The film is Chung's fifth, but the first time he has told a personal story, seen through the eyes of Yeun's character Jacob's young son, David, played by eight-year-old Alan Kim who is also nominated for a Bafta.

"It felt timely when I wrote it because I was about to move to Korea," Chung recalls," and I remembered back to when my dad was my age, he moved us to that farm in Arkansas and my daughter was the age that I was when we moved to that farm.

"It felt like we had reached this point where I was taking the same journey. Well, not exactly the same, but there was something similar going on, of trying to start something new.

"That felt like a good vehicle for the story to really mine that time in my life and to figure out more about my own dad and think a lot more about the perspective that my daughter has on life now.

"I decided to let the story really contain a lot of the stuff that I was feeling myself as a father and as a husband, so it just became very deeply personal film, probably the most personal I've been with anything that I've made and it just felt like it was the right time to do that."

And while Chung's is an American story, perhaps the most American it is possible to be – the pursuit of the American Dream – it hasn't always been treated as such. When it competed at the Golden Globes, it was only eligible in one category – foreign language film.

It won the prize, and in Chung's acceptance speech, which went viral because of the presence of his adorable young daughter, he made the pointed remark that it goes "deeper than any language".

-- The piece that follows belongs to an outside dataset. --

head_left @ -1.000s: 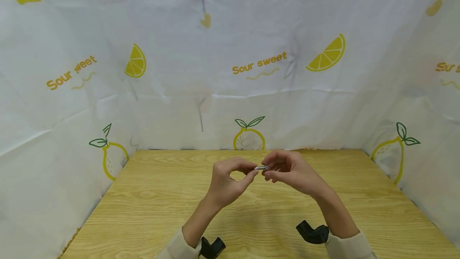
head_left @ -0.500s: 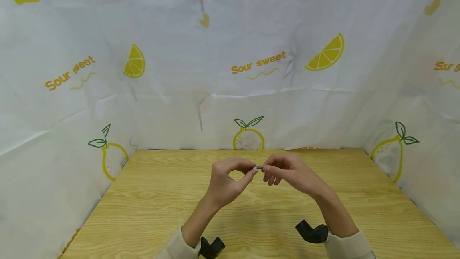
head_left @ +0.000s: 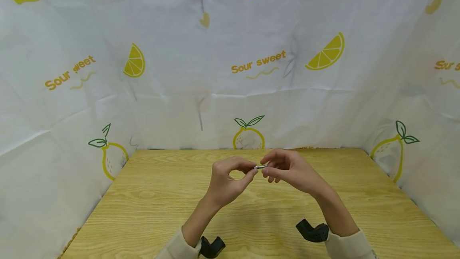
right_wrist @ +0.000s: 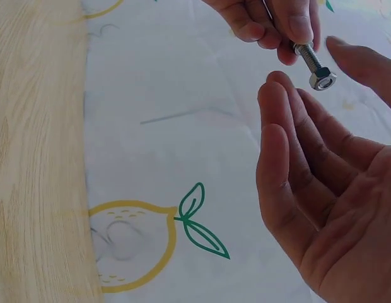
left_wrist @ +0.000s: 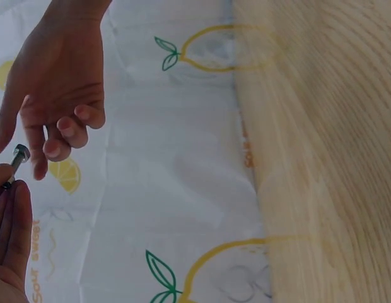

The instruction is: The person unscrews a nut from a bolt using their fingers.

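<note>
My left hand point(head_left: 230, 181) pinches one end of a small silver bolt point(head_left: 261, 166) between thumb and fingertips, above the table. The bolt's threaded shank point(right_wrist: 312, 58) sticks out toward the right hand. At its free end sits a hex nut point(right_wrist: 321, 79), its round opening visible in the right wrist view. My right hand point(head_left: 292, 171) is close around that end with thumb and fingers spread apart; a gap shows between them and the nut. In the left wrist view the right hand point(left_wrist: 63, 82) has relaxed, slightly bent fingers. The left fingertips hide the bolt's other end.
A wood-grain table point(head_left: 151, 211) lies beneath both hands. White cloth point(head_left: 172, 103) with lemon prints stands behind it and along both sides. Black wrist devices point(head_left: 312, 231) sit at both sleeve cuffs.
Half a second ago the right thumb and fingers were closed over the bolt's free end; now they are spread off it, as they were one second ago. The left hand keeps its pinch.
</note>
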Motion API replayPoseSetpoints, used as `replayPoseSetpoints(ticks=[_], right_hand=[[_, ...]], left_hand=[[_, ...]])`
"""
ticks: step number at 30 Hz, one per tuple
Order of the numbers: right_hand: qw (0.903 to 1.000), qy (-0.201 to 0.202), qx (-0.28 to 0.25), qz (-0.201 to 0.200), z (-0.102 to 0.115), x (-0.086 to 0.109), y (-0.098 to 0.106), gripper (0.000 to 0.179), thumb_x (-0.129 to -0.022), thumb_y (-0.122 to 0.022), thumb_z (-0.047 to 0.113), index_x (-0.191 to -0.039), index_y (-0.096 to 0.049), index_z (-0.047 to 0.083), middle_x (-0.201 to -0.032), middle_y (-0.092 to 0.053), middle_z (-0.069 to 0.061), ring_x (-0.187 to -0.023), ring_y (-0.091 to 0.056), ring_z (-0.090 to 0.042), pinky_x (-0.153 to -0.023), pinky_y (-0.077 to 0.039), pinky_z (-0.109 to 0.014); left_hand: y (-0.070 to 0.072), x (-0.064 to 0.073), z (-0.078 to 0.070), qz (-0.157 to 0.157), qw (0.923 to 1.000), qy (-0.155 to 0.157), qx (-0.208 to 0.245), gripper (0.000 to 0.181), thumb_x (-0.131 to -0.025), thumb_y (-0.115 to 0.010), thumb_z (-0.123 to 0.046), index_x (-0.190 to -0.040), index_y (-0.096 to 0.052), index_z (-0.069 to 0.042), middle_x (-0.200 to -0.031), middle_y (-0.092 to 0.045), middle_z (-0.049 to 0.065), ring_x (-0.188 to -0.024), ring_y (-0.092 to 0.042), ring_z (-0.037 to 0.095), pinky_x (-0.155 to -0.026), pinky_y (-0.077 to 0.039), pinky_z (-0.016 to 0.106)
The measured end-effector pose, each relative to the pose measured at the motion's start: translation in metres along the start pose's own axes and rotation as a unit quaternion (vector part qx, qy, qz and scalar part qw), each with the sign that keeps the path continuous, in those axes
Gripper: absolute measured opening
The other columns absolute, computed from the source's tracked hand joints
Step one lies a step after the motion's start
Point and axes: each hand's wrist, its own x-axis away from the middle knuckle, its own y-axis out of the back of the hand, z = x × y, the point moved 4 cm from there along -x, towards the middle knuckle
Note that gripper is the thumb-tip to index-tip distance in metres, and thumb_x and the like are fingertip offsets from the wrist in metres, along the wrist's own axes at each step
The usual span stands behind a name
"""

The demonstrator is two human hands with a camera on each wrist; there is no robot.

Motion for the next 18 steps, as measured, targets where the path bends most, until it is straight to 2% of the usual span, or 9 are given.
replayPoseSetpoints(ticks=[4, 6, 12, 18], right_hand=[[0.9998, -0.005, -0.004, 0.021, -0.0016, -0.0016, -0.002, 0.025, -0.109, -0.052, 0.016, -0.102, -0.07, 0.0, -0.088, -0.073, -0.014, -0.072, -0.072, -0.026, -0.067, -0.064, -0.038], [0.9996, -0.002, -0.008, 0.027, -0.0018, -0.0018, -0.0024, 0.028, -0.11, -0.05, 0.015, -0.099, -0.071, -0.001, -0.088, -0.073, -0.016, -0.073, -0.072, -0.028, -0.068, -0.064, -0.038], [0.9996, 0.015, -0.019, 0.014, 0.0009, 0.0004, 0.0008, 0.015, -0.105, -0.059, 0.009, -0.105, -0.07, 0.0, -0.09, -0.073, -0.011, -0.074, -0.072, -0.019, -0.067, -0.064, -0.036], [0.9994, 0.024, -0.023, -0.004, 0.003, 0.0016, 0.0027, 0.012, -0.098, -0.067, 0.003, -0.108, -0.069, -0.003, -0.091, -0.074, -0.009, -0.076, -0.072, -0.014, -0.068, -0.064, -0.037]], left_hand=[[-0.0007, 0.0, -0.0002, 0.002, 1.0, 0.0, -0.003, 0.013, -0.086, -0.078, 0.006, -0.095, -0.079, -0.003, -0.083, -0.079, 0.009, -0.071, -0.075, 0.013, -0.07, -0.062, 0.017], [-0.0011, 0.0004, 0.0, 0.003, 1.0, 0.001, -0.005, 0.013, -0.086, -0.078, 0.005, -0.095, -0.079, -0.003, -0.083, -0.079, 0.009, -0.071, -0.075, 0.013, -0.07, -0.062, 0.016], [-0.002, 0.0003, -0.0002, 0.006, 1.0, 0.002, -0.002, 0.013, -0.086, -0.078, 0.005, -0.096, -0.079, -0.003, -0.084, -0.079, 0.009, -0.071, -0.075, 0.012, -0.069, -0.062, 0.017], [-0.0023, 0.0001, -0.0005, 0.009, 1.0, 0.004, 0.003, 0.013, -0.086, -0.077, 0.006, -0.097, -0.079, -0.002, -0.084, -0.079, 0.009, -0.07, -0.075, 0.012, -0.068, -0.062, 0.016]])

Looking back on the night of the awards show now, Chung is frank.

"I can't help but contain some of the sorrow and disappointment that many Asian Americans naturally feel in situations like this, especially at a time where we are having a lot of increase in hate crimes and discriminations happening against Asians right now.

"I have a fatigue about that to be honest and I was trying to figure out how to speak to that, and at the same time not to say that 'Hey, I deserve to be awarded best picture.' That is not what I wanted that moment to be about, I just felt like more I wanted to speak to what is my actual hope.

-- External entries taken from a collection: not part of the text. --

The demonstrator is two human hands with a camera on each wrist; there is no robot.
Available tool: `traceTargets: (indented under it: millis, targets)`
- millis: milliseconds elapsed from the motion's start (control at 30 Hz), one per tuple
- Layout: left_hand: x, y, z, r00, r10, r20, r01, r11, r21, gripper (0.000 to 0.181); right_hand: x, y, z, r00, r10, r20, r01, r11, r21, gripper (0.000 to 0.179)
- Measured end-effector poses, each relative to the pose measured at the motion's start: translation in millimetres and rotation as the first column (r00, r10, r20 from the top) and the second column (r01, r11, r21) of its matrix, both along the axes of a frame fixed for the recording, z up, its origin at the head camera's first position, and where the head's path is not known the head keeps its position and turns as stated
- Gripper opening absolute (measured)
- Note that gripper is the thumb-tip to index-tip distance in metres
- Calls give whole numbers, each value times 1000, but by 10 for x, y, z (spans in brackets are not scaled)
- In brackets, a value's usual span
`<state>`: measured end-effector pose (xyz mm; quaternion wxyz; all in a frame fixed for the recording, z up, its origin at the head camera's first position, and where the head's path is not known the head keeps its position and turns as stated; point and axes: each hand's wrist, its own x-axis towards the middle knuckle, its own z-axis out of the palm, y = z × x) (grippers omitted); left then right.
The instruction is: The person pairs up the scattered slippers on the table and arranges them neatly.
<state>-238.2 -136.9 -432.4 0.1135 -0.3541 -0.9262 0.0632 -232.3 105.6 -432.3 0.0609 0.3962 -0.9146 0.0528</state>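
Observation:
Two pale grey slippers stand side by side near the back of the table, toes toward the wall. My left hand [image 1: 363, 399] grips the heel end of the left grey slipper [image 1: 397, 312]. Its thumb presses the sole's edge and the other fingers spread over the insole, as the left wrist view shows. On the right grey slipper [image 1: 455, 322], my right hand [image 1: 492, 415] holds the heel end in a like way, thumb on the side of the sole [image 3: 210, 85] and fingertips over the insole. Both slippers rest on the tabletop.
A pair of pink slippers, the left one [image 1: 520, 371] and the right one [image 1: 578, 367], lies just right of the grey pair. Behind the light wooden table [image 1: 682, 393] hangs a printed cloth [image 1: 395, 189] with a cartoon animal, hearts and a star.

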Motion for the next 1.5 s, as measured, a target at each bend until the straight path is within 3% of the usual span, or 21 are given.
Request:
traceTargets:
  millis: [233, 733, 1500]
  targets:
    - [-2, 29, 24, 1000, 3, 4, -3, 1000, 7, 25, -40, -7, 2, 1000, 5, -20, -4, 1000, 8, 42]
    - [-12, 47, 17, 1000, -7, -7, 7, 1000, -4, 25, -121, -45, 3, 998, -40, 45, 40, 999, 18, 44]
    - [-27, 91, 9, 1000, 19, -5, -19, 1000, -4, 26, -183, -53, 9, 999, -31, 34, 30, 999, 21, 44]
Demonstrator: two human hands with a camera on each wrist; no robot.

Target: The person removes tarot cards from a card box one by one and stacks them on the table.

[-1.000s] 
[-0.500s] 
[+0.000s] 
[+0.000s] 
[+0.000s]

"Two hours before we went on my daughter told me she wants to sit by me and I had no idea she was going to do that. I thought 'Ok if I win this thing there is a lot of pressure to say something about all this stuff, but I also have my daughter next to me and I want to say something that is really for her as well'.

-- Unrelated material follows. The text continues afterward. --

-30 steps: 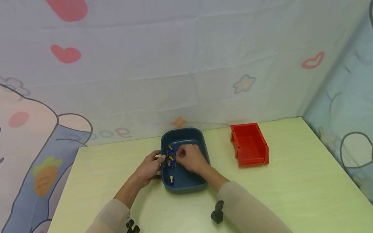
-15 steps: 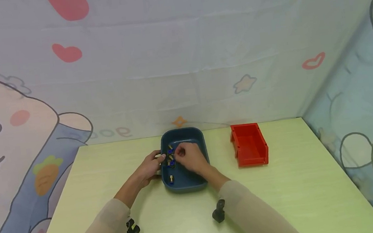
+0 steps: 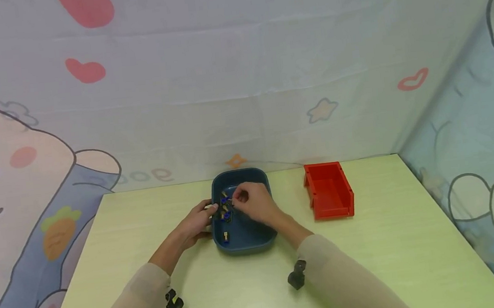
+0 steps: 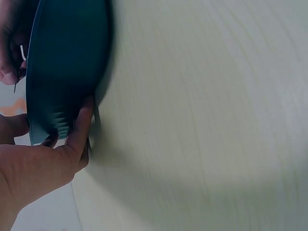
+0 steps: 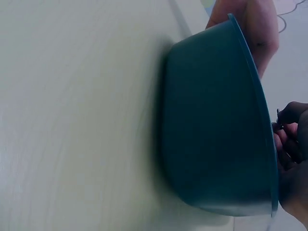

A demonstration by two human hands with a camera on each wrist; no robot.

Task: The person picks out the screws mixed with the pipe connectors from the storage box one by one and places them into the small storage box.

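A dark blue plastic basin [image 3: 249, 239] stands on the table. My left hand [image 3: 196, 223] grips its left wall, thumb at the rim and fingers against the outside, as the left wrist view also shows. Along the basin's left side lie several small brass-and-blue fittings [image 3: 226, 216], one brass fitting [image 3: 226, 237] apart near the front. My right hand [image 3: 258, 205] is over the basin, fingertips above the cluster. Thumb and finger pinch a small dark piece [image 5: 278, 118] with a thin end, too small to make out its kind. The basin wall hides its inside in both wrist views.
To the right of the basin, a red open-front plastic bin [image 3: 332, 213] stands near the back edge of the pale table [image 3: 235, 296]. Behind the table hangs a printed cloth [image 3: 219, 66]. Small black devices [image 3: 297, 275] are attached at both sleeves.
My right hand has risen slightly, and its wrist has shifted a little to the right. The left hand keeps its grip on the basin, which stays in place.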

"That is why I re-wrote what I might say and I will be honest, there was a part of me that was kind of hoping something else would win, because I was a nervous wreck – but just the fact it all came together like that without me predicting it, it's just another part of this film.

"A lot of things keep happening with this film that are beyond my real control and I feel like I've constantly been submitting to this film as something that is bigger than I am, so I am grateful that at that very moment I was able to express something that I feel speaks to an idea that transcends the Golden Globes and that category.

"Really, it's about love and that transcends all those things and I hope we all learn that."

:: Minari is available on demand now and will be at drive-in cinemas from April 12 and cinemas from May 17.